Saga of a City commemorates the bicentennial of the founding of the city of Hamilton in 1816.
This historical exhibition traces the foundations upon which an obscure frontier hamlet in 1816 grew to become a major North American manufacturing and transportation centre by 1925. Historically, the development of the city rested solidly on the foundations of location, water, rails, immigration, and industry. However, since 1945 these traditional foundations have been shaken, and today a very different city is in the process of reinventing itself.
Indigenous Nations have lived at the western end of Lake Ontario for centuries. The proximity to water, a temperate climate, and bountiful natural resources made this location ideal. European settlers were attracted to the Head-of-the-Lake, as they called it, for the same reasons.
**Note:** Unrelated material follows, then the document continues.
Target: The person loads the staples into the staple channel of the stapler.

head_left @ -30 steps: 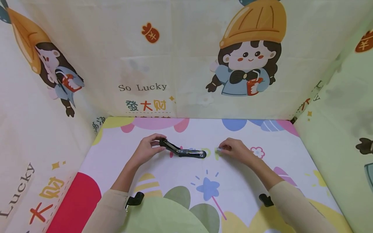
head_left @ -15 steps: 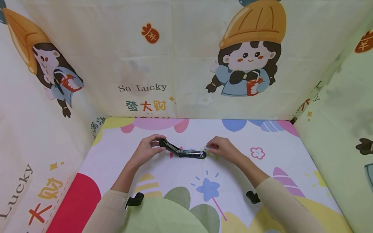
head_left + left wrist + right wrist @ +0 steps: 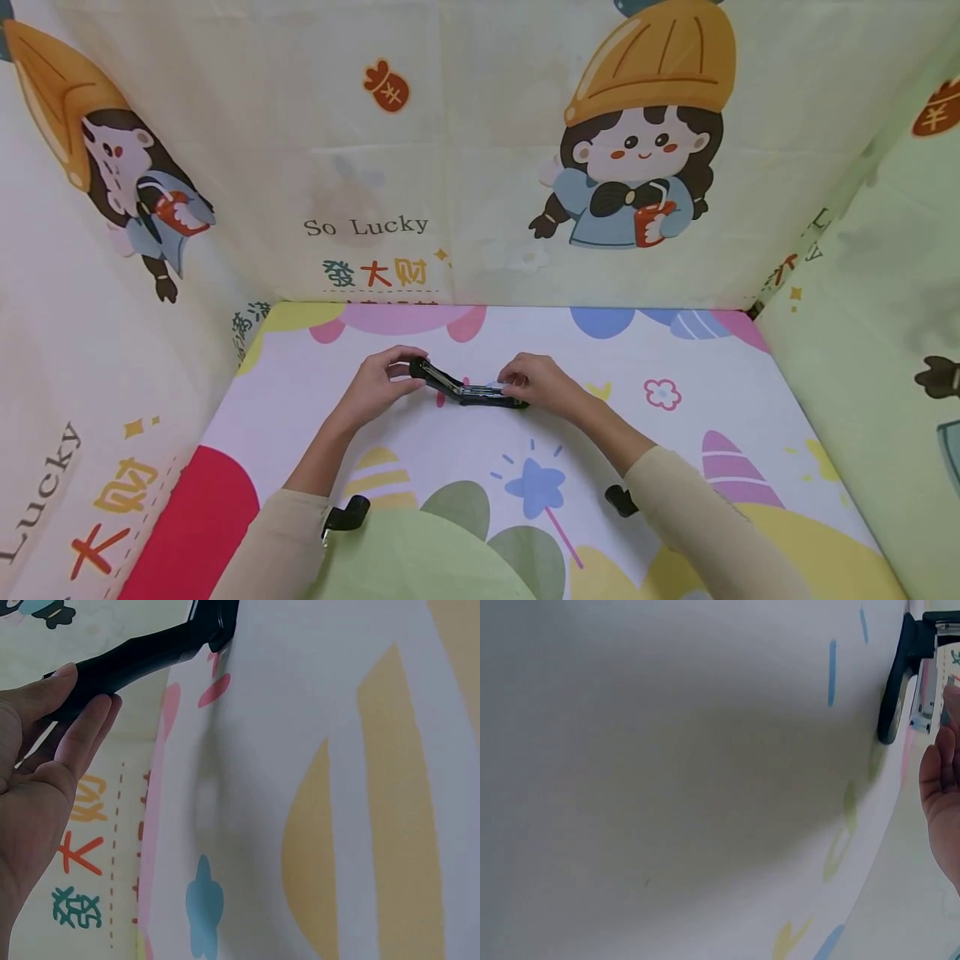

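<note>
A black stapler (image 3: 480, 397) lies folded wide apart on the patterned cloth in the head view, its metal channel showing. My left hand (image 3: 380, 387) pinches the raised end of its upper arm, thumb below and fingers above. In the left wrist view the same hand (image 3: 45, 750) grips that black arm (image 3: 127, 664). My right hand (image 3: 542, 385) is over the lower part's far end, its fingertips pinching a small pale piece, partly hidden. The right wrist view has this hand (image 3: 945, 780) beside the stapler's metal channel (image 3: 924, 705) at the right edge.
Patterned cloth (image 3: 450, 442) covers the table. Printed cloth walls (image 3: 480, 167) stand behind it and at both sides. Black pieces at the left wrist (image 3: 347, 512) and right wrist (image 3: 621, 501) stick out near the sleeves.
My right hand has moved left from beyond the stapler's end to over its lower part, with the small pale piece in its fingers. My left hand and the stapler have stayed in place.
</note>
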Available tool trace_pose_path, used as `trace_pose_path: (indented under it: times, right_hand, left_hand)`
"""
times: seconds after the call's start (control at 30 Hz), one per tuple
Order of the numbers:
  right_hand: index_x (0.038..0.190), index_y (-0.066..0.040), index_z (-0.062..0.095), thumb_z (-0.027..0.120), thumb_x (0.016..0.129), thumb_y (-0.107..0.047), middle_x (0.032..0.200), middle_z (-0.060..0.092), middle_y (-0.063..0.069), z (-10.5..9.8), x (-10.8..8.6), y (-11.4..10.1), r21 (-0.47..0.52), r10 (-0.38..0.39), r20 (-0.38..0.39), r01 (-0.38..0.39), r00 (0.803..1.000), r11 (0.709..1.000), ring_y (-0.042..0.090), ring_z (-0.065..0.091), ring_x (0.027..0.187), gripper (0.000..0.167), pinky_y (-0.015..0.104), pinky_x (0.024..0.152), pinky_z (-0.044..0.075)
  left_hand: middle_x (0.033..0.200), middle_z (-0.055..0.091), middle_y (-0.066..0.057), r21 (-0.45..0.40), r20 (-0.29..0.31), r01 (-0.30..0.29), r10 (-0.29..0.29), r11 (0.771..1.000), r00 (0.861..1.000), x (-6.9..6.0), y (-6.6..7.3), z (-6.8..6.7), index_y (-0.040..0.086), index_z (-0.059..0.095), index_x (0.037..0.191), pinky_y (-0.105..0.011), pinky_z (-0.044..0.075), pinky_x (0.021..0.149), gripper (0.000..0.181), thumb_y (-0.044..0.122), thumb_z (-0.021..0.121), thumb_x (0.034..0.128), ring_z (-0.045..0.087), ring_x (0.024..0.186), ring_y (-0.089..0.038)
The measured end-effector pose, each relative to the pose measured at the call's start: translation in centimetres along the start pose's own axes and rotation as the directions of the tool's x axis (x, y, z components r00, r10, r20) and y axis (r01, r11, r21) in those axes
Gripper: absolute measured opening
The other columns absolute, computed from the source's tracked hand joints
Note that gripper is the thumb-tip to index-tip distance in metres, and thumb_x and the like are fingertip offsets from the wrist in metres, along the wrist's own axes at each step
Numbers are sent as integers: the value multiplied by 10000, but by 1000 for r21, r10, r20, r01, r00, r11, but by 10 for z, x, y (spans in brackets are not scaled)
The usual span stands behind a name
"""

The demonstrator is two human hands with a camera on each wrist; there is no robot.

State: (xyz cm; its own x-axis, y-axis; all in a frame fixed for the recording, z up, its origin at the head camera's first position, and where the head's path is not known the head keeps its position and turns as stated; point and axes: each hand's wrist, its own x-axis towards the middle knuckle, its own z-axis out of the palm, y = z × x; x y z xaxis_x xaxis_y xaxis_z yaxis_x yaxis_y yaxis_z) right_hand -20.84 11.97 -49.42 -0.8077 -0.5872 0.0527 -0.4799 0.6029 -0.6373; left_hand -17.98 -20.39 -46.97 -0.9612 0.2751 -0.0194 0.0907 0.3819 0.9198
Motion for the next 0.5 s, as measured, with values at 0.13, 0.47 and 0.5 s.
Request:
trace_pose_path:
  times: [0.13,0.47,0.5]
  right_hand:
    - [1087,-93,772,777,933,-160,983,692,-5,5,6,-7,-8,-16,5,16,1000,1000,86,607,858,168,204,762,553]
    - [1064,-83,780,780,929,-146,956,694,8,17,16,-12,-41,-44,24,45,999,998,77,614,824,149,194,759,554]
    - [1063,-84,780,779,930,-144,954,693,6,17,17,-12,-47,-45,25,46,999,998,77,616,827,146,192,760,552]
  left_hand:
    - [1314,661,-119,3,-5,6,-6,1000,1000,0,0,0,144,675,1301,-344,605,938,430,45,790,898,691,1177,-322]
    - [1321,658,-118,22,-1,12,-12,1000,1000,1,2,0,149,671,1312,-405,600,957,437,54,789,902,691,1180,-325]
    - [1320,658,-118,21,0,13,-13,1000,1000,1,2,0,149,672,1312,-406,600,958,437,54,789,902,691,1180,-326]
Early European settlers at the Head-of-the-Lake created agricultural lands and harnessed the power of the many waterfalls to create mill towns like Ancaster, Albion, and Dundas. Many entrepreneurs were active in land speculation. One such was Niagara businessman George Hamilton, who in 1815 purchased 257 acres of land upon which to found a town. This is the saga of that town and the city that grew from it.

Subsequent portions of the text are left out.